### Task to carry out
Keep the pictures out, and restate the listing that follows exactly as written.

===== Data block =====

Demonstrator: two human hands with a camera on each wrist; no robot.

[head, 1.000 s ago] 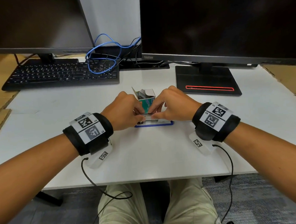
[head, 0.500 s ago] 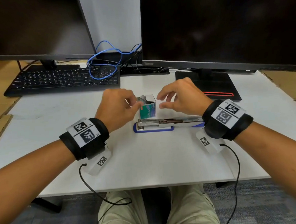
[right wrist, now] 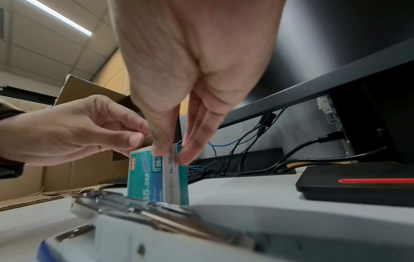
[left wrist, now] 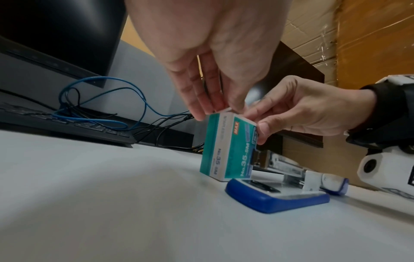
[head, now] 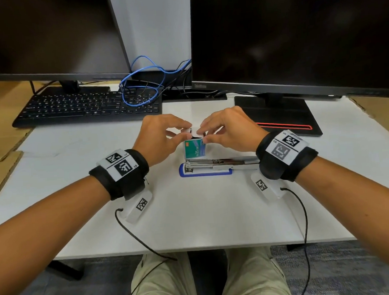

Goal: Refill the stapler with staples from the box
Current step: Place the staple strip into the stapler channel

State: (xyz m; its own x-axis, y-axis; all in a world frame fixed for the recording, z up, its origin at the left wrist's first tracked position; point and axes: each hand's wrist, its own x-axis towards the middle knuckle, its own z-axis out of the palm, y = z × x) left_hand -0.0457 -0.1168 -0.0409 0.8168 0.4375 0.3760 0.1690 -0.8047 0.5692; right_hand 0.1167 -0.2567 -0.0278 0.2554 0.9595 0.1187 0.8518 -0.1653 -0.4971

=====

### Result below
Demonstrator: two human hands with a camera on each wrist; no robot.

[head, 1.000 s ago] 
[head, 0.500 s ago] 
[right wrist, now] 
[left wrist, now] 
[head, now] 

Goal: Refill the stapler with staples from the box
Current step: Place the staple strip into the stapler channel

State: (xyz m; its own x-axis, y-axis; all in a world frame fixed for the recording, z up, its origin at the left wrist's first tracked position; point and axes: each hand's wrist, its own x-axis towards the middle knuckle, its own z-axis out of the palm, y = z × x) left_hand -0.0457 -0.1168 -0.0409 0.8168 0.4375 0.3760 0.1690 -0.8047 0.5692; right_hand 0.1167 -0.2567 -0.0278 0.2554 0.9595 0.1187 0.8518 -0.1653 -0.4971

This answer leaves nothing further to address.